Skrillex is taking a nap in a hammock. I mean, why not? His posse's loitering, confused, face drugs kicking in- how, after all, can one heap adulation upon and bask in the glory of said hipster DJ while he's contentedly sawing wood? It’s 2012, our first swing through Hang Out Fest in Gulf Shores, AL. My life has changed completely almost over night.
A few months prior, I’d been teaching guitar lessons and bouncing around from band to band. It was suggested to me, very lovingly, that I’d make a great therapist- perhaps I should consider going back to school? Face facts, Trevor- if it was going to happen, it would've happened by now. You’re never making it. And that’s ok, we love you. But, please, let it go. This was pre-Frozen, mind you, so little empowerment's attached to that statement. Rather, resignation.
It’s strange, the whole thing. It's registering, in the sweltering Alabama heat a half decade ago, that I’m a full-time touring musician, playing in this quirky band, everything’s shiny and new and I’m so excited I can hardly sleep. We’re still in a van at this point and stage hands chuckle as we beep beep beep in triumphant reverse, wedging ourselves between the Port-a-Potties and Switchfoot's tour bus.

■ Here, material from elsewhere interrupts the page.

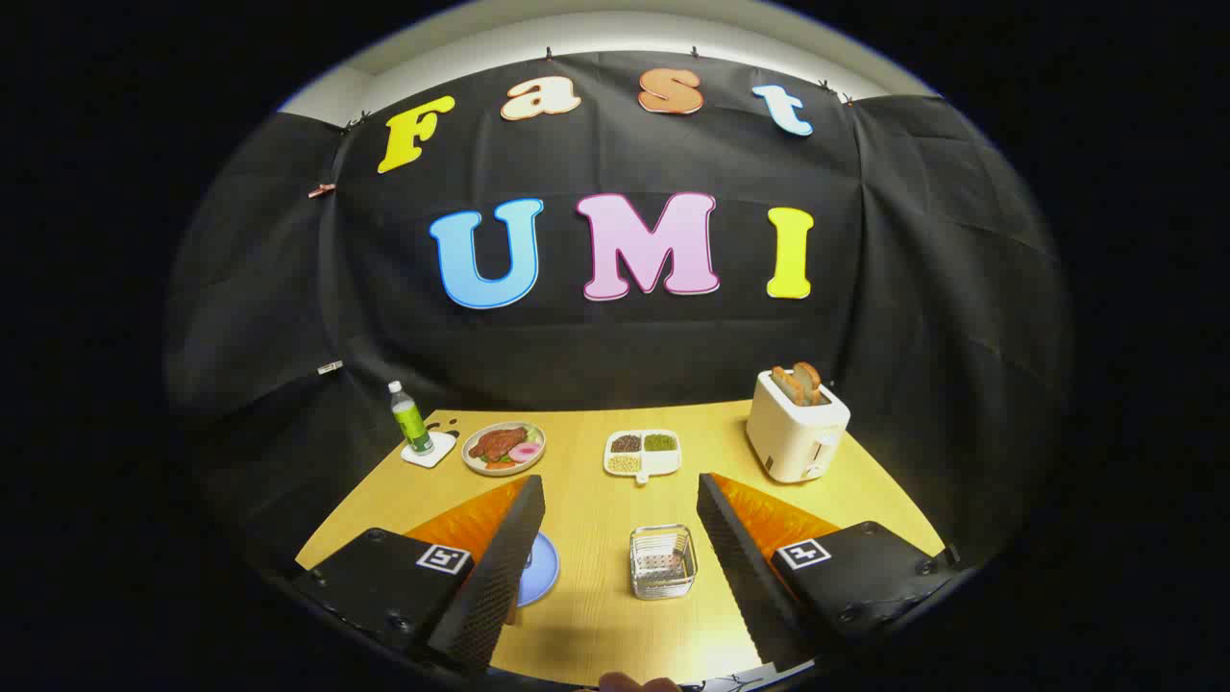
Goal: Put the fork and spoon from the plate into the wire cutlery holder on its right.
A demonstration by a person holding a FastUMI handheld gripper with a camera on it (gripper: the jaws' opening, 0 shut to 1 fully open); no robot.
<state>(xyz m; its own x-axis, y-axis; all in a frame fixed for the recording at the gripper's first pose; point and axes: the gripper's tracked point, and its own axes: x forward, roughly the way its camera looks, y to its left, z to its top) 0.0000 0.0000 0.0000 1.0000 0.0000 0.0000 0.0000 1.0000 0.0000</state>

I’m thinking this is gloriously unexpected, and thank you whatever higher power's casting its omniscient gaze in my direction 'cause I need this. Finally, after all the years and opportunities evaporated, I'm, well, here. Just here.
2012 is a year of so many firsts- first open bar at a big music festival, first celebrity sighting where I have the same VIP access. First time playing the Gorge, first time on national television, first time being mistaken for John Mayer. There're other firsts, too. First time landing in Seattle, depressed and jet lagged, heading to an apartment where half the stuff’s in boxes. First time packing up my half, renting a storage unit. First time knowing there’s a number I can’t call anymore.
That was five years ago, almost to the day. A lot has changed, thankfully.
It's still strange, the whole thing. I hope that never changes.